Aim of the exercise: Once you reach the line with "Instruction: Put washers" in the material below, copy each line exactly up to and including the line with "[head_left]", and skip the pictures.

Information supplied:

===============

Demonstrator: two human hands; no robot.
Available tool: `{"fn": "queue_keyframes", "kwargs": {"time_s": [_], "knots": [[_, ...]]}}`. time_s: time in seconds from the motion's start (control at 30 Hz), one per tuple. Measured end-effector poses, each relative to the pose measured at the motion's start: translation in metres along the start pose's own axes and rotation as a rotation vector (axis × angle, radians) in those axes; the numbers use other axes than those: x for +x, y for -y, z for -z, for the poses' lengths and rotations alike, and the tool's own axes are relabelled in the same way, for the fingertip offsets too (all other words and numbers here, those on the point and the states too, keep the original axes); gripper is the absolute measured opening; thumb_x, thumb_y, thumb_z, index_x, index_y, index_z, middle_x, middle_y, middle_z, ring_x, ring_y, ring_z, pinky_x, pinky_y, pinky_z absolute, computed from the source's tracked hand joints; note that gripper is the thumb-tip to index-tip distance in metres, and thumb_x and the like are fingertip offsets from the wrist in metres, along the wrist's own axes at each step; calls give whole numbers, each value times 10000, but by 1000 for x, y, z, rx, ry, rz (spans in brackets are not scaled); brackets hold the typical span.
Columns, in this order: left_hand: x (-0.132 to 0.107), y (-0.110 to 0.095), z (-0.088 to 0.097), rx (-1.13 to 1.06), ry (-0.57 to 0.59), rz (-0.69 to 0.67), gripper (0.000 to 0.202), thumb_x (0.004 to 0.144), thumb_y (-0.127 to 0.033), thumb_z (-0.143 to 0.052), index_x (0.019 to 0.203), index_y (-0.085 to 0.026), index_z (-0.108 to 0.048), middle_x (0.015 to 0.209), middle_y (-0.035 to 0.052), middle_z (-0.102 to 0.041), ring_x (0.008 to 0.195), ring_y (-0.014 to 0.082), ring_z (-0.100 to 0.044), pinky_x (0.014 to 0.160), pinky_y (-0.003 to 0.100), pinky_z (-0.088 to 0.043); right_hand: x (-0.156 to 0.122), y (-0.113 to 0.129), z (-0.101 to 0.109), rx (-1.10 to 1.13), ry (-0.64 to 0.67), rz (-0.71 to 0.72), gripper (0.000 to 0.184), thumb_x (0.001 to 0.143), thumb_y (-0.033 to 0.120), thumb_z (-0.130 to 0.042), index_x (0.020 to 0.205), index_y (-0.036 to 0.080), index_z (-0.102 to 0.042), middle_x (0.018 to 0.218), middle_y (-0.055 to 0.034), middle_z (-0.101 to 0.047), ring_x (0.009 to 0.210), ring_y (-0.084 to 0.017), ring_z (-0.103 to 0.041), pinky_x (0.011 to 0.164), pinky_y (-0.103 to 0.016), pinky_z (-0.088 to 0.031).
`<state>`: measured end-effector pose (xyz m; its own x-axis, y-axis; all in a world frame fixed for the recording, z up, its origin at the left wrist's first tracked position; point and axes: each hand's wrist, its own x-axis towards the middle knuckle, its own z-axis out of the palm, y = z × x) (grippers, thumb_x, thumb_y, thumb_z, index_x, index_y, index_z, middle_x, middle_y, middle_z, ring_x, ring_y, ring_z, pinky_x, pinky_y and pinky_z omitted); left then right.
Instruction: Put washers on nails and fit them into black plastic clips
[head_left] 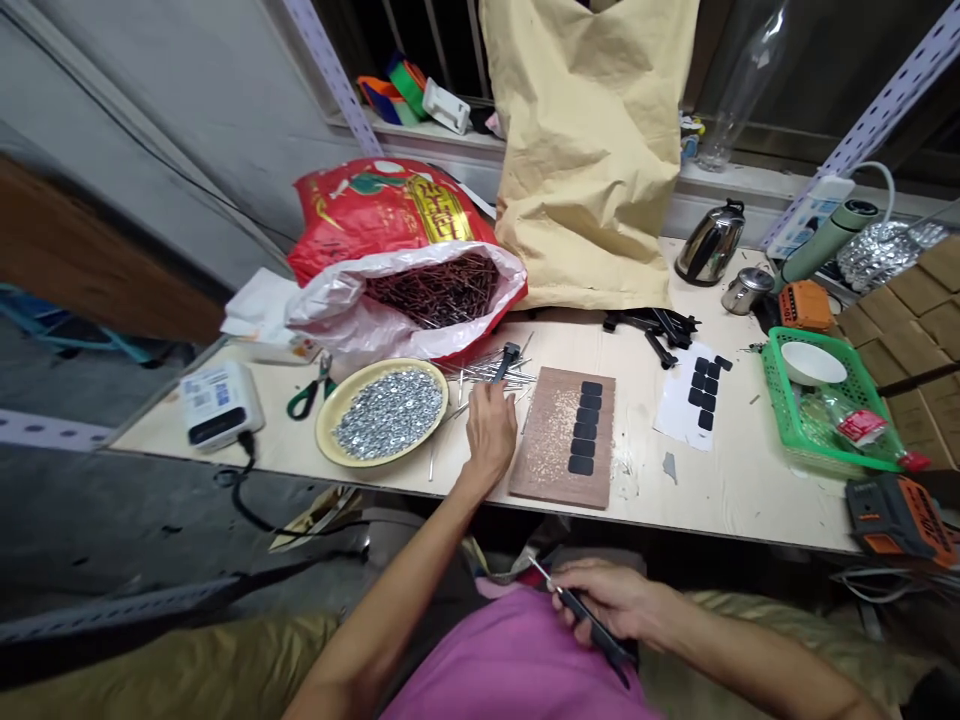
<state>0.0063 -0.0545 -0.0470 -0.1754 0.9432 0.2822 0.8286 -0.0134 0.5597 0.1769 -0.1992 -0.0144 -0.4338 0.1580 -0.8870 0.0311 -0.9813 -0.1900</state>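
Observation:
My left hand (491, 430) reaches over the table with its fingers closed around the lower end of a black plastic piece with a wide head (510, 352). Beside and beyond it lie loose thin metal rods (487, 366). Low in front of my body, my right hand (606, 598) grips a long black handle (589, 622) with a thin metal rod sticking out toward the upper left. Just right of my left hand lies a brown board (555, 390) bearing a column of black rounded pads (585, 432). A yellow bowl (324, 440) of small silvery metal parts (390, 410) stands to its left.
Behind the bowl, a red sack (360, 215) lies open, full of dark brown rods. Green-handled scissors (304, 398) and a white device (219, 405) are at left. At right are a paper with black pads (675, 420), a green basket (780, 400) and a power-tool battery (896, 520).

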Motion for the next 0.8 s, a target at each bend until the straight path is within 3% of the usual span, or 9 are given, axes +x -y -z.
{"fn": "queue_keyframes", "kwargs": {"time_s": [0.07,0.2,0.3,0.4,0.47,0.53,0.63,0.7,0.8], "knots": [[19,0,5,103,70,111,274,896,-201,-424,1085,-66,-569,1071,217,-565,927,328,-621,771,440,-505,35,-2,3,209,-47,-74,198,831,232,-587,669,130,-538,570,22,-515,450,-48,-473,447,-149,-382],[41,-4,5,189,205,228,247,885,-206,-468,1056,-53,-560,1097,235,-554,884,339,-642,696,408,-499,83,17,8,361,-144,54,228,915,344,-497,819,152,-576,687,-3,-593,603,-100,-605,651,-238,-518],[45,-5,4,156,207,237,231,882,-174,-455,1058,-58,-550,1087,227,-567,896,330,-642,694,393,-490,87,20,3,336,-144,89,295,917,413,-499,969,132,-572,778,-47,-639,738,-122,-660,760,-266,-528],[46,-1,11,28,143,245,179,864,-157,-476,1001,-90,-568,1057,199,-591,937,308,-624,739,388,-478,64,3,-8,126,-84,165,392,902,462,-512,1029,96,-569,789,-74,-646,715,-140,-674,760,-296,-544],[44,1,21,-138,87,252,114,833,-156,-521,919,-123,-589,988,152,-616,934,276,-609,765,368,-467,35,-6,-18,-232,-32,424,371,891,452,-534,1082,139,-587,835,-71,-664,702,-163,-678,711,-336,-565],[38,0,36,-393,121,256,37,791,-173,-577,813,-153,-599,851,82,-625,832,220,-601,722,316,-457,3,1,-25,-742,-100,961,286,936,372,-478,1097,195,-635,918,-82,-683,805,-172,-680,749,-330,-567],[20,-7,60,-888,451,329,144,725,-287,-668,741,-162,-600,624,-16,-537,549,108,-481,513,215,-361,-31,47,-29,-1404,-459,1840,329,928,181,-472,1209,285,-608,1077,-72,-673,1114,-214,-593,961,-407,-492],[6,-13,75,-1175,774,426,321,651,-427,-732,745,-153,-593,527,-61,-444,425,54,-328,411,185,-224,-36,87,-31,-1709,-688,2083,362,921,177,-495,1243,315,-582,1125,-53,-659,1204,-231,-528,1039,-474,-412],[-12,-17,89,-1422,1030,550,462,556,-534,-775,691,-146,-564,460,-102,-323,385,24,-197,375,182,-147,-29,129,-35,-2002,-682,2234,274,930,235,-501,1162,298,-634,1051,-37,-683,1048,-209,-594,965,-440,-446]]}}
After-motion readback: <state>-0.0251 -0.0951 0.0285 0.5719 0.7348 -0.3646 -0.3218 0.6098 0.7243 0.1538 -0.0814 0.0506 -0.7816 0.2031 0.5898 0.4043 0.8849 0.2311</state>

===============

Solution to the problem:
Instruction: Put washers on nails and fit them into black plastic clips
[head_left] 

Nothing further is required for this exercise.